Antidote à l'hiver, cinéma is back ?

Hiver 2011. Après s’être endormi en regardant en salle ou sur écran de nombreux nouveaux films formatés télé (« on doit bien gagner notre vie, cher ami. - « En effet ! ») ou s'inspirant du blabla post-moderne (l'amour du presque rien - ok, mission to Mars, mec), peut-on sortir de sa torpeur avant le printemps 2011 ? Ou, au contraire, va-t-on continuer à ronfler devant ce trop plein d'images qui n'ont aucun intérêt ?

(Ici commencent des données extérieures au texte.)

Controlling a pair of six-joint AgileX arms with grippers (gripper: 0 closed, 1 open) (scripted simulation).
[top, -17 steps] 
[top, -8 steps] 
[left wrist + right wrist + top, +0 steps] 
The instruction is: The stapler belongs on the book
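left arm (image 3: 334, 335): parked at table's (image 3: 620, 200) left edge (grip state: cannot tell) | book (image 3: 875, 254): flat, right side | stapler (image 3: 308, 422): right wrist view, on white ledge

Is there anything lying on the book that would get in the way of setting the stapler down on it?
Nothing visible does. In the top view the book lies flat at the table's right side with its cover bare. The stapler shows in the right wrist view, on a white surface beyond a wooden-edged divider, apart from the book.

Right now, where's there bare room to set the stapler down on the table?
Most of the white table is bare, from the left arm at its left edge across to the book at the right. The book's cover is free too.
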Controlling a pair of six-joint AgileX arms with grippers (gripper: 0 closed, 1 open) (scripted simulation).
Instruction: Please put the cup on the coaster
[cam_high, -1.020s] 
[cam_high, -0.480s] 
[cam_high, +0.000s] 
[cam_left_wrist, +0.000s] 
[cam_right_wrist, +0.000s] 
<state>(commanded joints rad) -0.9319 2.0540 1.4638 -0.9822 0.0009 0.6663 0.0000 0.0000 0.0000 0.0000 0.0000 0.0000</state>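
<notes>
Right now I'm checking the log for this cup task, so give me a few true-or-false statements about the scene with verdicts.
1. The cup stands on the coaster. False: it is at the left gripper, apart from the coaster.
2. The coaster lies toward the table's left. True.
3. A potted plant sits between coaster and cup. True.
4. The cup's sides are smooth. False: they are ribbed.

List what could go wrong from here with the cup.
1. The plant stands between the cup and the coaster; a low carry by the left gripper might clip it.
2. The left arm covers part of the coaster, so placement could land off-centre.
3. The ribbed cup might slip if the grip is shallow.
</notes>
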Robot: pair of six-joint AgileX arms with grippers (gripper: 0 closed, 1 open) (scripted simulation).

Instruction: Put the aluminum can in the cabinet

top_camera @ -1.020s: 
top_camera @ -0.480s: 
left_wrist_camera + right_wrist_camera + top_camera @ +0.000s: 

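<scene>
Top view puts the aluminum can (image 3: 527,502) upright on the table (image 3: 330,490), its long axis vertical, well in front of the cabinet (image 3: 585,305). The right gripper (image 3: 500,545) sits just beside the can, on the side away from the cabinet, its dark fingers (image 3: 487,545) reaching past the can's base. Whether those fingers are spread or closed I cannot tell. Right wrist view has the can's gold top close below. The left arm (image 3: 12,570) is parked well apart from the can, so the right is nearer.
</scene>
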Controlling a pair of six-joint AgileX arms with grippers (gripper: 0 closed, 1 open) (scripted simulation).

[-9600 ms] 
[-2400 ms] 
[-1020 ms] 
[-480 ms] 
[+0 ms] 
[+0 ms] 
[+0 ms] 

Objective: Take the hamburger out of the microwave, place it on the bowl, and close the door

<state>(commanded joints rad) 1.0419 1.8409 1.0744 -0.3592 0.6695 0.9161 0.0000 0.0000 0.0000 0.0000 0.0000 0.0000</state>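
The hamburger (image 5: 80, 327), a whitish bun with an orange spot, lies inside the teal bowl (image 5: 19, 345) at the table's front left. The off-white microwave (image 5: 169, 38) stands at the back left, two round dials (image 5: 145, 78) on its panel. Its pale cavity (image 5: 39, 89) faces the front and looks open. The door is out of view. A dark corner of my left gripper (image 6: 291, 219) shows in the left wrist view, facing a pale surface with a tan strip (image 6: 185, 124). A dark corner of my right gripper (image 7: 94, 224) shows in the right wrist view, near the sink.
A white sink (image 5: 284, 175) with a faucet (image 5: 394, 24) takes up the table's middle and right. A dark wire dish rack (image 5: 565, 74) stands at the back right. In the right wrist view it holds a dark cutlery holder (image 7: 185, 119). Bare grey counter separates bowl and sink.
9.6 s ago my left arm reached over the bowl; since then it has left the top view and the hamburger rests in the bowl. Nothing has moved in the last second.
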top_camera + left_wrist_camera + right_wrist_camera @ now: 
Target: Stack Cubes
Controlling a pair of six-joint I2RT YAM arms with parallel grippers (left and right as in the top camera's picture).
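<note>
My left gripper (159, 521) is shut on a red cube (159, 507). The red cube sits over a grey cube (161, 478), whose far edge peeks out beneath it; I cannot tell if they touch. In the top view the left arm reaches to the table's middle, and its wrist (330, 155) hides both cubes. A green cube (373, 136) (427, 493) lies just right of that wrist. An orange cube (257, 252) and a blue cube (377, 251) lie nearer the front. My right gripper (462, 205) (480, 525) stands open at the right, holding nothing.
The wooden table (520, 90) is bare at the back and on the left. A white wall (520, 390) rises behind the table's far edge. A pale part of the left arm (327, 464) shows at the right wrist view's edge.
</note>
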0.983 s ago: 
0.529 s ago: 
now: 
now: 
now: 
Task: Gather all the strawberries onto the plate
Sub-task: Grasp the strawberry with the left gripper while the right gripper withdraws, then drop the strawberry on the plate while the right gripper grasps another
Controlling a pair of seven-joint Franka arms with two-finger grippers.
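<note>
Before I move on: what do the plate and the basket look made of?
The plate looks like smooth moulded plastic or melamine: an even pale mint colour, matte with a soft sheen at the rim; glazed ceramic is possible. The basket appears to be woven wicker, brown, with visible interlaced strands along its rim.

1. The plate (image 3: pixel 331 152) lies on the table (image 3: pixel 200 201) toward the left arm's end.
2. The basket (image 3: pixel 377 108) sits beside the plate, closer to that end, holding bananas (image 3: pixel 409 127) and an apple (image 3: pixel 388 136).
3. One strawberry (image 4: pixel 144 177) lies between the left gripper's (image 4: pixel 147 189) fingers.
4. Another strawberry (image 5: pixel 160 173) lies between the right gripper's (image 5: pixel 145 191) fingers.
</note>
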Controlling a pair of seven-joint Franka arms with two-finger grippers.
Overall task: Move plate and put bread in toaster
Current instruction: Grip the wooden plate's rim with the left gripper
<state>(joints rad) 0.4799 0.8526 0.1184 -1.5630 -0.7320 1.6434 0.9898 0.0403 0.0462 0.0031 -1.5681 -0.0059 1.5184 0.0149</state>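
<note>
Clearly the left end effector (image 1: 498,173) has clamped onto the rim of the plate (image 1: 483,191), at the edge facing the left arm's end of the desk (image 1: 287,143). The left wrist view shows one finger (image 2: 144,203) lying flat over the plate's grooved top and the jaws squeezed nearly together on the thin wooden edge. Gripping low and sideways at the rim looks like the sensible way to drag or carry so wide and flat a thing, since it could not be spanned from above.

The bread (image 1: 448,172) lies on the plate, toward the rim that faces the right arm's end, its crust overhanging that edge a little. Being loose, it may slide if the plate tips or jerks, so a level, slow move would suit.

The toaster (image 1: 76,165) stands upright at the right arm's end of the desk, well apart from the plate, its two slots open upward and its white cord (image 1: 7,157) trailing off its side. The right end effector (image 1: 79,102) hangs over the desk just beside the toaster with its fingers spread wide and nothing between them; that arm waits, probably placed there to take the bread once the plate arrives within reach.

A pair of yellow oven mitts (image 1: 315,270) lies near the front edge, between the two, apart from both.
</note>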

Stephan Streker nous appelle pour nous montrer des séquences de Montana, son dernier film qu'il monte au studio ADN, à Schaerbeek. On y va et… Waahoo, on se réveille. Il existe encore du cinéma, ça alors ! Il est toujours vivant, et pas seulement destiné aux « home » pour personnes âgées (minimum 1500 euros par mois).

Dans la salle du studio, on regarde des parties du film, projetées sur grand écran, à côté d'un jeune monteur qui cherche le bon rythme sur le clavier de son iMac. Dan Doby est un jeune Californien rapide comme l'éclair. Il vient de débarquer de Los Angeles où il a pu voir les premiers rushes avec le réalisateur de Montana, Stephan Streker. Il n'arrête pas de proposer des possibilités intéressantes et de trouver le tempo juste à la seconde près. On comprend mieux pourquoi Stephan bouge dans la salle comme une rock star, sans cesse animé par les liens entre les plans que lui offre Dan. On en conserve, et on en supprime (parfois de très beaux) parce qu'ils ne s'accordent pas avec les autres. C'est une respiration musicale permanente. Assister à cela, c'est découvrir le souffle du cinéma.